Bronto automatically tracks the most frequently occurring keys and attributes identified during regular dataset sampling. This helps Bronto understand the most frequently occurring keys and attributes in your log data. These top keys are used to populate dropdown menus across search, dashboards, and Bronto’s monitoring features. Note: Less common keys may not appear in the top list. In such cases, users can manually type the desired key in auto-populated fields.

PII Masking

You can enable PII masking in Bronto to hide any personal identifiable information that may be present in your log data. To enable PII masking you must create a custom role with the Read PII Data permission disabled, and associate the role with individual users. Users will see ******** in place of potentially sensitive information, for example: 
user="******** ********" ip="********" msg="Hello, I'm interested in your Positive Psychology course.
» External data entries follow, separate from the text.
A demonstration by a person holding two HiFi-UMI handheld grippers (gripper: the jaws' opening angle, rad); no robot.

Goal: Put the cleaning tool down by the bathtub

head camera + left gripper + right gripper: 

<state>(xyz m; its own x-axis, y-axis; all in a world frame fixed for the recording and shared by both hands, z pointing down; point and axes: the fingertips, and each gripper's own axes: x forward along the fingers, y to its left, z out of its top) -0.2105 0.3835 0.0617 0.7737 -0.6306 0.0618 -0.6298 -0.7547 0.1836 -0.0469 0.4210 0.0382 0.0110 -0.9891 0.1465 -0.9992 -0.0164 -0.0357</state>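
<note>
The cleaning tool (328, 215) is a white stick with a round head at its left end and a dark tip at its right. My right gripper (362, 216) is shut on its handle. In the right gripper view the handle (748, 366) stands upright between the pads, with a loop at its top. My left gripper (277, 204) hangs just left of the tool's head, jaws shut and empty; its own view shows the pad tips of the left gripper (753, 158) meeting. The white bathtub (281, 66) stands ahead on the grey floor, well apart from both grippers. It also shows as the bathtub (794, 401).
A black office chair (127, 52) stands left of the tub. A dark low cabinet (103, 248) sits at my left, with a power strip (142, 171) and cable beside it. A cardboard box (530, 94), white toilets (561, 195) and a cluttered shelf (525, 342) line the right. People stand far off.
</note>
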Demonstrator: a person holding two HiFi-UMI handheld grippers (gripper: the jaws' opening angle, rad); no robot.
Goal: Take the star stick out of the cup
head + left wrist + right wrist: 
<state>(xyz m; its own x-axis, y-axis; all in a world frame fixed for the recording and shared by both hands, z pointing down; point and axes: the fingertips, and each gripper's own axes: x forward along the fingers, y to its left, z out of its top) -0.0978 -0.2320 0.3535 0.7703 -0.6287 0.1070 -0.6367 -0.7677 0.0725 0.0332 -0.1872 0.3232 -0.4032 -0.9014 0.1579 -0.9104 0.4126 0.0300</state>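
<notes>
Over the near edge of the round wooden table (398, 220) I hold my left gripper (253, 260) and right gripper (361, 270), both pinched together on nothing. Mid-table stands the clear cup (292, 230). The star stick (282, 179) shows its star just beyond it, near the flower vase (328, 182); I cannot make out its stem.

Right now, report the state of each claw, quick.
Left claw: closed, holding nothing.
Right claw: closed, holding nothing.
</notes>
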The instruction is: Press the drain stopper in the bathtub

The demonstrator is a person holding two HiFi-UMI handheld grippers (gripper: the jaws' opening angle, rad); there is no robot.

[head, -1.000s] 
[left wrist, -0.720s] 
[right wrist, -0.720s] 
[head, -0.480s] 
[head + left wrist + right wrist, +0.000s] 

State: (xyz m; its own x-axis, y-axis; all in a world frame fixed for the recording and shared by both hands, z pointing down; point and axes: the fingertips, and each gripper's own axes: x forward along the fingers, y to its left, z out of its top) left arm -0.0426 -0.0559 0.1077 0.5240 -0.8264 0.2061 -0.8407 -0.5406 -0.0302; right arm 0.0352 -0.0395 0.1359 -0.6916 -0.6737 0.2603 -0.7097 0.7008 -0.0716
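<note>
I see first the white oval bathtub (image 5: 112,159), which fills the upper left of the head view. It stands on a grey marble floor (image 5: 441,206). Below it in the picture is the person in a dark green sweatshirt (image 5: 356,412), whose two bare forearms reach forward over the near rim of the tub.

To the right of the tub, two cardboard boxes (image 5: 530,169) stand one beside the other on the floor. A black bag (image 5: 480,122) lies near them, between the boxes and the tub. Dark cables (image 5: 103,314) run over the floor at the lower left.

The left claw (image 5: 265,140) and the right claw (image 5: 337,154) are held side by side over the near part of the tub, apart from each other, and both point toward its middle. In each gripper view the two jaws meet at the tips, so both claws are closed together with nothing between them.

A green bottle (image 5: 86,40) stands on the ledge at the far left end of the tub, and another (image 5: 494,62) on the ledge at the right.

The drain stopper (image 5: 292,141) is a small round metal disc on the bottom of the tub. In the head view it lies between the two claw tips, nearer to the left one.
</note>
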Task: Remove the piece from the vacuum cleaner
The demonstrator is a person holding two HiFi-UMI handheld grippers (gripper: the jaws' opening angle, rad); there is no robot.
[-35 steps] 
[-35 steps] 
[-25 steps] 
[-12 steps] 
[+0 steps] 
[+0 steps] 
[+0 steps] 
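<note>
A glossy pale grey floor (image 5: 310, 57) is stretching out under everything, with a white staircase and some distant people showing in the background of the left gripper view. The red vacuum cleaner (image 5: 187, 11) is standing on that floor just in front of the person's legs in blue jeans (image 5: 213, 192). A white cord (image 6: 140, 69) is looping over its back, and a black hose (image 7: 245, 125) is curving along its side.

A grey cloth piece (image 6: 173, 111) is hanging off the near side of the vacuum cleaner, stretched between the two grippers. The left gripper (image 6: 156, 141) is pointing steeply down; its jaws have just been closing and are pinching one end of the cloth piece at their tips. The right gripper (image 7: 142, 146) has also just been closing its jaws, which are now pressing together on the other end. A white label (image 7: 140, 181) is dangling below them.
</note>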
Please send more information to my email ********. Thanks!"
Currently Bronto masks the following PII by default:
  • Full Names
  • Email addresses
  • IPV4 & IPV6 addresses
  • Phone numbers
Reach out to support if you require masking for other types of PII.

Sort By Column

In the “List of Events” view, you can sort events by any column in either ascending or descending order. Once sorted, the events will be displayed in the selected order. However, please note the following limitations:
  • If more than 25,000 events match your filter, only the first 25,000 matches will be included in the sort. In that case, the timeline will show a greyed-out section representing the portion of the time range that was excluded.
  • To sort over a larger time range, try refining your filter to match 25,000 events or fewer. For example, if you are interested in the slowest response times in some logs, you could filter using conditions like duration_ms>2000 or duration_ms>4000 to reduce the number of matching events.
  • You can view up to a maximum of 1000 events from the overall sorted set of events.
Attributes are sorted alphabetically or numerically, depending on which datatype is more common for that attribute. Events that don’t have the selected attribute are excluded from the sorted results.